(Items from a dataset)
------------------------------------
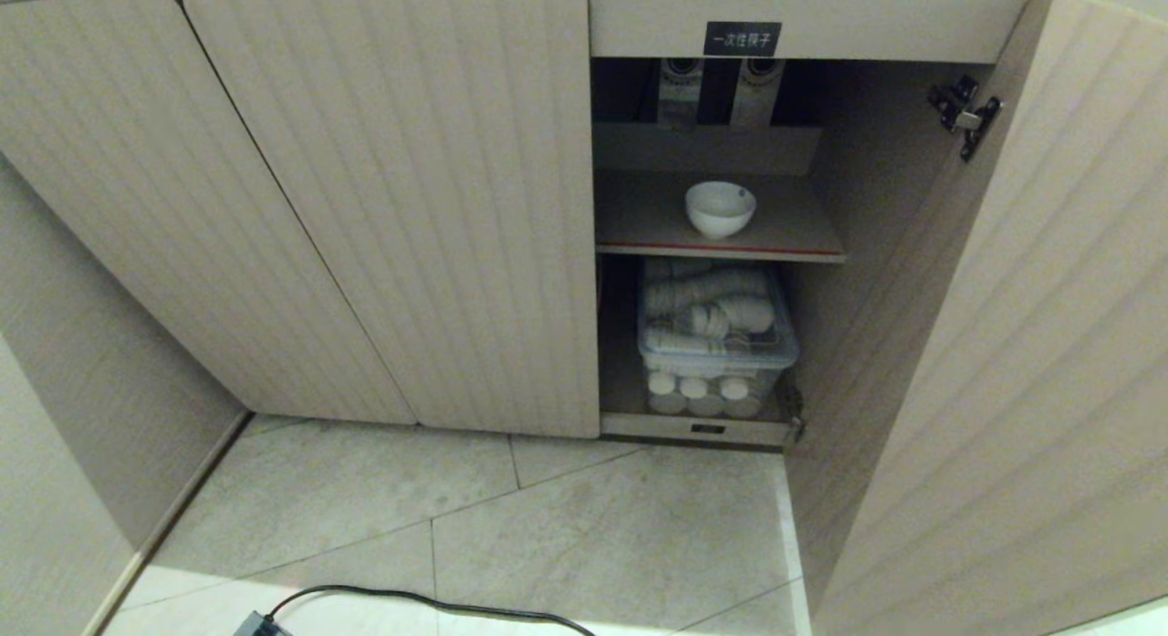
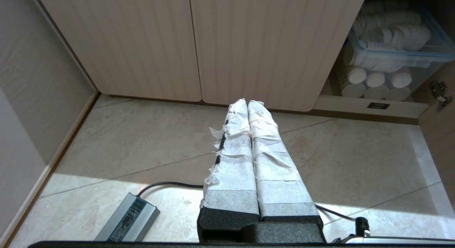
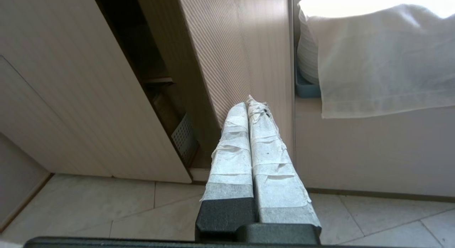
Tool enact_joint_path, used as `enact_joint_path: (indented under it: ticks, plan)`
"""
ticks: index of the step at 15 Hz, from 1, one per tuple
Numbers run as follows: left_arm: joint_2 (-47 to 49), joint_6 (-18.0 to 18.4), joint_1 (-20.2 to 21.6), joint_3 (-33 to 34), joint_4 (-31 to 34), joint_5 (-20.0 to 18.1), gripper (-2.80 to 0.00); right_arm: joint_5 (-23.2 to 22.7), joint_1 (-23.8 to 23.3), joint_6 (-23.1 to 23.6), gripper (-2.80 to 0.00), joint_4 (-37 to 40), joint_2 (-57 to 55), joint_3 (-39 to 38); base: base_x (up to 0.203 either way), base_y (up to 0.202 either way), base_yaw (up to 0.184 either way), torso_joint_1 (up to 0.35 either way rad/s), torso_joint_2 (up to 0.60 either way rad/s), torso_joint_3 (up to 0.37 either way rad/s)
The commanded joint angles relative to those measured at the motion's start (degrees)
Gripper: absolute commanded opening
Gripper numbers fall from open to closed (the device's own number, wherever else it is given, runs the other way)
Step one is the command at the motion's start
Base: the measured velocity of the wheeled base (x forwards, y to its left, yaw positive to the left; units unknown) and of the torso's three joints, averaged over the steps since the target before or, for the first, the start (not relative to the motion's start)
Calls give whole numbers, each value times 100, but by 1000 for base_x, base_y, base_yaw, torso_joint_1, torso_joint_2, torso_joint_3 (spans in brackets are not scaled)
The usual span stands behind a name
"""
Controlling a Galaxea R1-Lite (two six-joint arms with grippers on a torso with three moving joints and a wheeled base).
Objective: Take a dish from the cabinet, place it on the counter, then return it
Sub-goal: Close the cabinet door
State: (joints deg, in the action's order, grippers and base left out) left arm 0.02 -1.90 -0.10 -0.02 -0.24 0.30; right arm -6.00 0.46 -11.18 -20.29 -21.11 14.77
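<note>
The dish (image 1: 720,208), a small white bowl, stands upright on the red-edged upper shelf (image 1: 721,249) of the cabinet (image 1: 411,207), whose right door (image 1: 1004,362) hangs wide open. Neither arm shows in the head view. My left gripper (image 2: 247,103) is shut and empty, low over the floor in front of the closed doors. My right gripper (image 3: 247,103) is shut and empty too, its taped tips close to the open door's outer edge (image 3: 227,63). The counter is out of view.
Below the shelf a clear plastic bin (image 1: 716,339) holds white cups and lids. A black cable (image 1: 429,601) and a grey power adapter (image 2: 128,222) lie on the tiled floor. A white cloth (image 3: 384,59) covers stacked plates beside the open door. A beige wall (image 1: 82,417) closes the left side.
</note>
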Motion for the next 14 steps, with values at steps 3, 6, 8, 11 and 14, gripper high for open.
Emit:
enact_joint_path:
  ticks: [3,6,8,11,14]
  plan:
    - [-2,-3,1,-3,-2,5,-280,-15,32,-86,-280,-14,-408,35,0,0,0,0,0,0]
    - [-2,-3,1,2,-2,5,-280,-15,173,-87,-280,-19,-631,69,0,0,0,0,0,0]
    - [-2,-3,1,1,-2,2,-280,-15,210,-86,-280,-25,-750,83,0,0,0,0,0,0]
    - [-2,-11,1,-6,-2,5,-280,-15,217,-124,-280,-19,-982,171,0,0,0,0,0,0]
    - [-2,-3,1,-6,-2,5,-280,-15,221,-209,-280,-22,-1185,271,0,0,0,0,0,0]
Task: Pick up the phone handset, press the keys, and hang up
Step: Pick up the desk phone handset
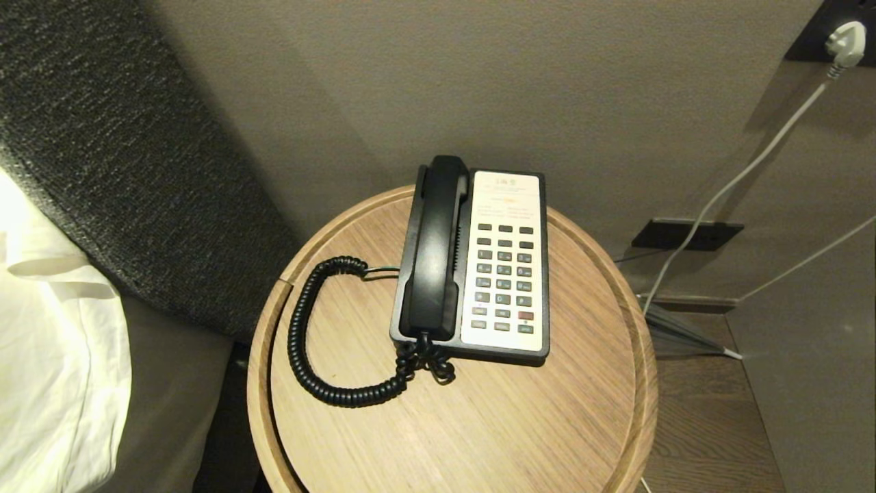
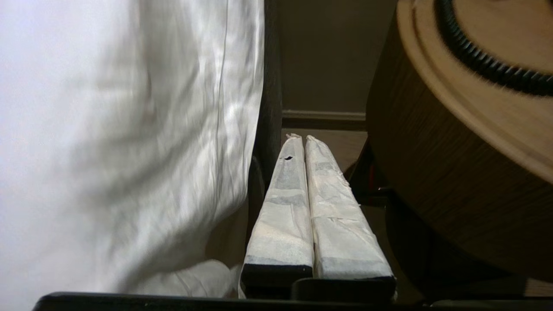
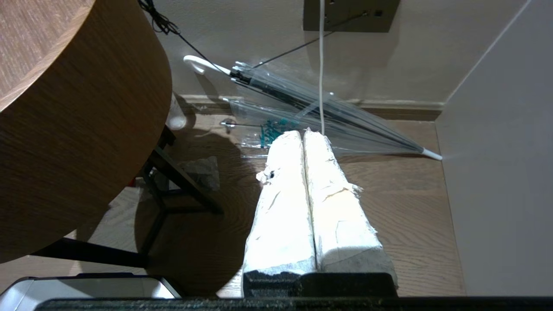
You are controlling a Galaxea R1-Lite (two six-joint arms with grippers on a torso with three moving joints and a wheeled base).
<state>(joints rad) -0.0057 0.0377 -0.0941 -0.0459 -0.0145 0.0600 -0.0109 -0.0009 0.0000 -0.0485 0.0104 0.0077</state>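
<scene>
Bedside corner: dark upholstered headboard (image 1: 123,157) and white bedding (image 1: 48,356) on the robot's left, beige wall (image 1: 547,82) behind, wood floor (image 1: 712,424) on its right. Round wooden side table (image 1: 479,424) sits between bed and wall, raised rim, probably there to stop things sliding off. Phone base (image 1: 503,267) is on it toward the wall, keypad facing up. Phone handset (image 1: 434,246) lies seated in the cradle along the base's left side; coiled cord (image 1: 308,342) loops out over the tabletop, slack enough for a lift, I'd guess. Clear folded umbrella (image 3: 311,108) lies on the floor by the skirting, white cable (image 3: 321,65) hanging from the wall plate above it.

Neither arm shows from the head. Left gripper (image 2: 301,138) hangs low in the gap between bedding and table, padded fingers pressed together, holding nothing. Right gripper (image 3: 302,134) is low on the table's other side, same: clamped together, empty. Pickup not started.
</scene>
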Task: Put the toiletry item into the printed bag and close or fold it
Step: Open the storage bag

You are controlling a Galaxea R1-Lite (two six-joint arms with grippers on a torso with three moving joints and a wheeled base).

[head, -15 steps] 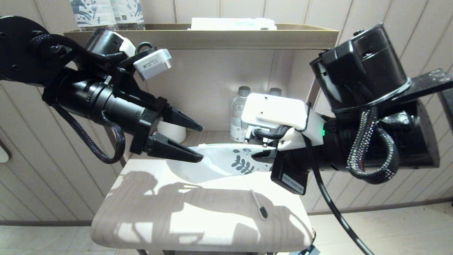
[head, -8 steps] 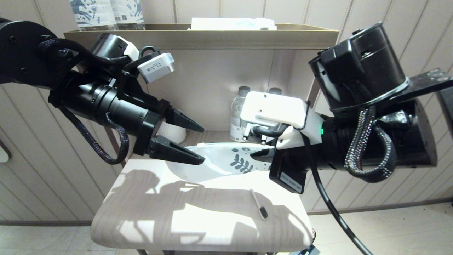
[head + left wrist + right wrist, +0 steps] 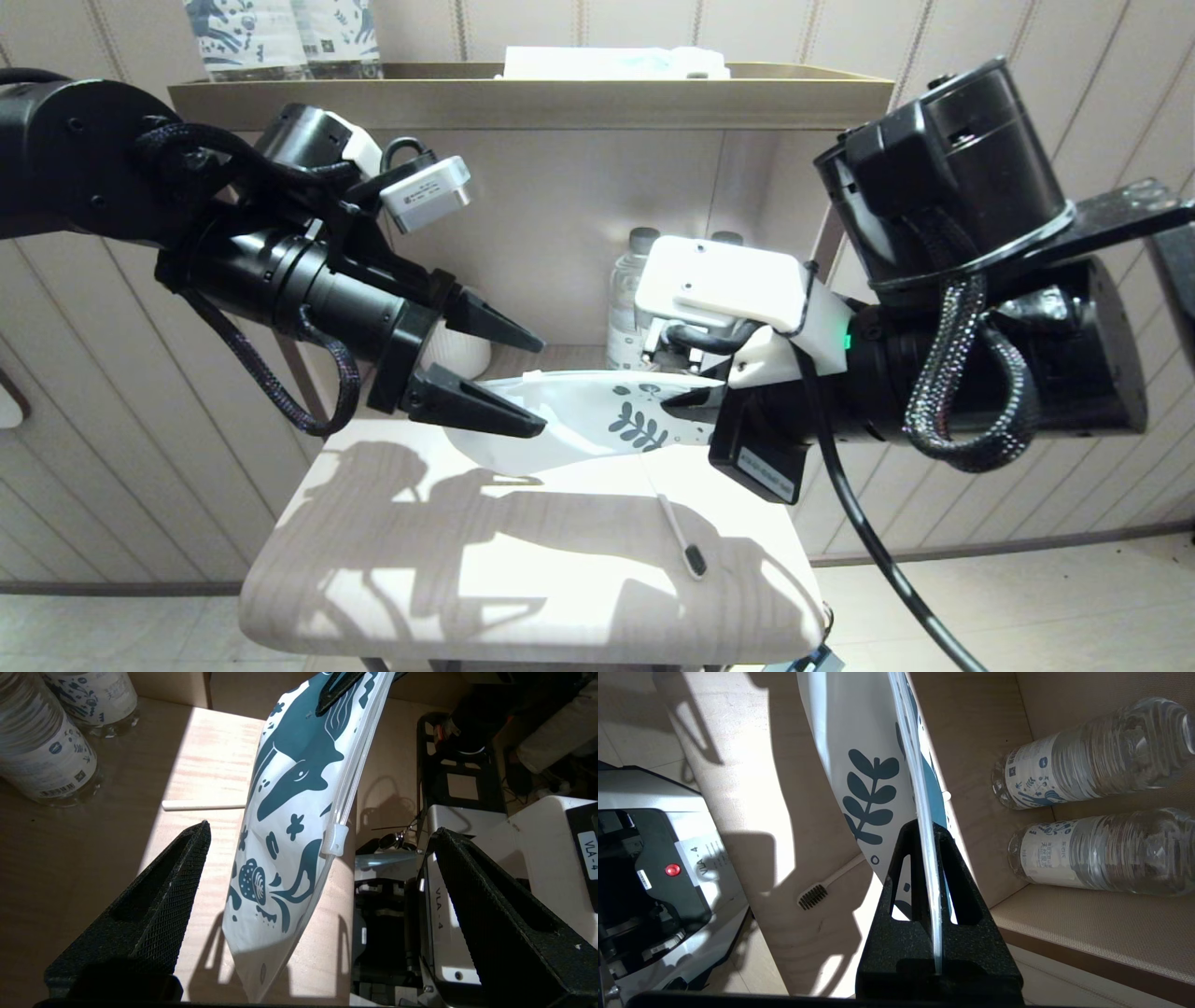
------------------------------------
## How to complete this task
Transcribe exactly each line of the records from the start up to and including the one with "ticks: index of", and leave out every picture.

## Your solution
Tool enact_joint_path, used as `enact_joint_path: (indented under it: ticks, plan)`
"""
ticks: index of the step at 15 Hz, from 1, one per tuple

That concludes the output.